皇紀2600年を祝うために日本政府から作曲を委嘱されたが、「お祝いにレクイエムとは何ごとか!」ということで、演奏が拒否されたという経緯をもった作品だ。
ブリテンはこの曲について、「両親の思い出のために」書いたという。
ちなみに、このときほかに作品を委嘱された作曲家と作品は、イベールの「祝典序曲」とR.シュトラウスの「大日本帝国紀元2600年祝典音楽」Op.84である。
高関/札響の演奏は、非常に緊張感が保たれた演奏。
極めて緻密、というほどではないが、高水準の演奏だった。
2曲目はプロコフィエフのピアノ協奏曲第3番ハ長調Op.26(1917-21)。
プロコフィエフのピアノ協奏曲のなかでも、最も人気がある作品だ。
小川典子というと、現代・前衛音楽にも積極的に取り組んでいて、BISレーベルにはかなり珍しい曲の録音も行なっているが、今回、この“正統的”な作品をどう聴かせてくれるのか、とても楽しみにしていた。
プロコフィエフのピアノ作品と言えば、ピアノを打楽器のように扱う強烈なリズムが特徴で、どうしても「女性ピアニストにはなかなか弾きこなせないんじゃない?」なんてイメージがあるが、小川典子の持つダイナミックさなら、そりゃあ期待できるというもの。
そして、期待以上、ほぼパーフェクトなんじゃないかと思えるほどの、すばらしい演奏を聴かせてくれた。たまらんねぇ。

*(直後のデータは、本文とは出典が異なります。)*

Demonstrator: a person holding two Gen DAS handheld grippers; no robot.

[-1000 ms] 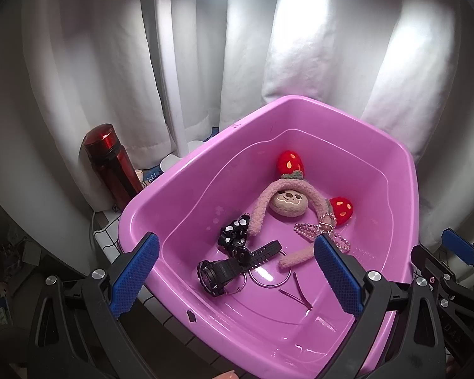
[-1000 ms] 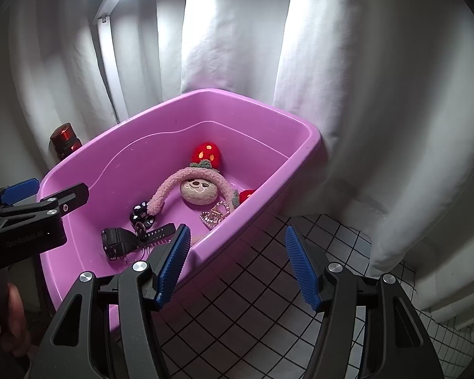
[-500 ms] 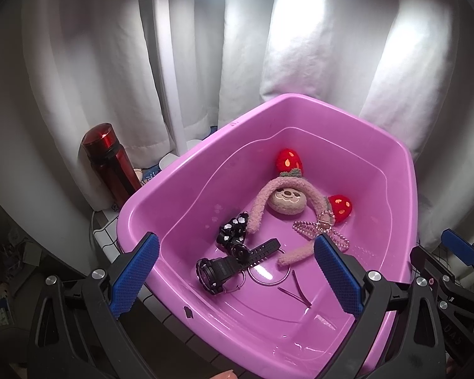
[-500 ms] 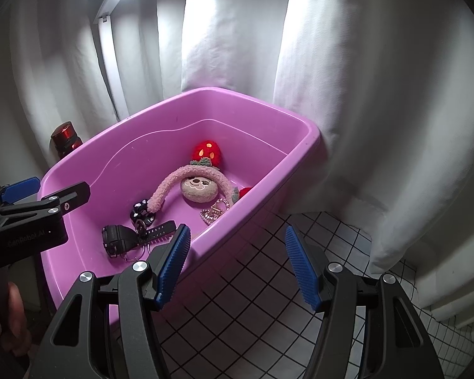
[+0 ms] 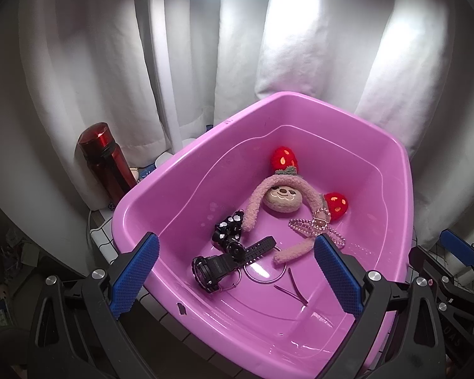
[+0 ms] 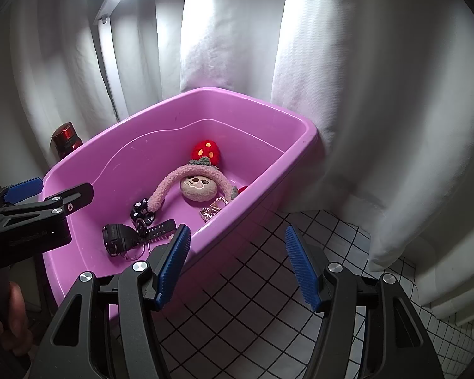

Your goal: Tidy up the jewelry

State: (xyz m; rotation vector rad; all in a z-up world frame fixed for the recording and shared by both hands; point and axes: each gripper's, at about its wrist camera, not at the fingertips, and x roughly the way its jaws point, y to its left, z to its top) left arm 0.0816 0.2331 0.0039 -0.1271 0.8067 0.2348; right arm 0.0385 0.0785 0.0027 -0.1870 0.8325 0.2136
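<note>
A pink plastic tub [image 5: 404, 189] [image 6: 303, 145] holds the jewelry. Inside lie a fuzzy pink headband with a plush face and red strawberries [image 5: 281, 194] [image 6: 199, 183], a black watch [image 5: 215, 267] [image 6: 120, 237], a black-and-white bow clip [image 5: 229, 229] [image 6: 142, 210], a pink beaded hair clip [image 5: 312, 225] [image 6: 211, 211], a thin ring hoop [image 5: 264, 271] and a dark hairpin [image 5: 295, 290]. My left gripper [image 5: 237, 273] is open and empty above the tub's near rim. My right gripper [image 6: 237, 263] is open and empty over the tiled surface beside the tub's right wall.
A red bottle [image 5: 106, 161] [image 6: 65, 137] stands left of the tub against white curtains [image 5: 300, 47]. The tub sits on a white tiled surface with black grid lines [image 6: 268, 300]. The left gripper's body [image 6: 31, 221] shows at the left of the right wrist view.
Both grippers have drawn back slightly; the tub sits a little higher in the views. Both stay open and empty. Nothing in the tub has moved.
</note>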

いや、すっごいピアニストに成長していた(気づくの遅くてすいません)。
これはもう、日本を代表する、じゃなくて、世界の小川典子、って言える。
札響の演奏も質が高く、これまたミスも乱れもなかったように思う。
ピアノに目も耳もすっかり行ってしまっていたので、「思う」としか言えないのだ。でも、「んっ?」と、気になる箇所はなかった。
この日は前半だけで、私はおいとま。
さて、今日はプロコフィエフのピアノ協奏曲第3番のCDで、アルゲリッチの独奏、デュトワ指揮モントリオール交響楽団による演奏をご紹介。
あのアルゲリッチである。強靭な音、すごいテクニック!
でも、この演奏、私にはどこかもう1つスケール感に欠けるような気がするのはなぜだろう?
1997録音。EMI。
家に帰って北海道新聞の夕刊を開くと、私がこの日聴いてきたコンサートの告知記事が載っていた。
当日の夕刊に載せるのは遅いんじゃない?タイミングとして。
そのせいじゃないが、会場はすいていた。
せめて前日にでも載せてあげれば、何人かは客が増えたかもしれないのに……
この高関健の写真、頭だけが大きく写っていて、おじさん化したポコちゃん人形のようだ。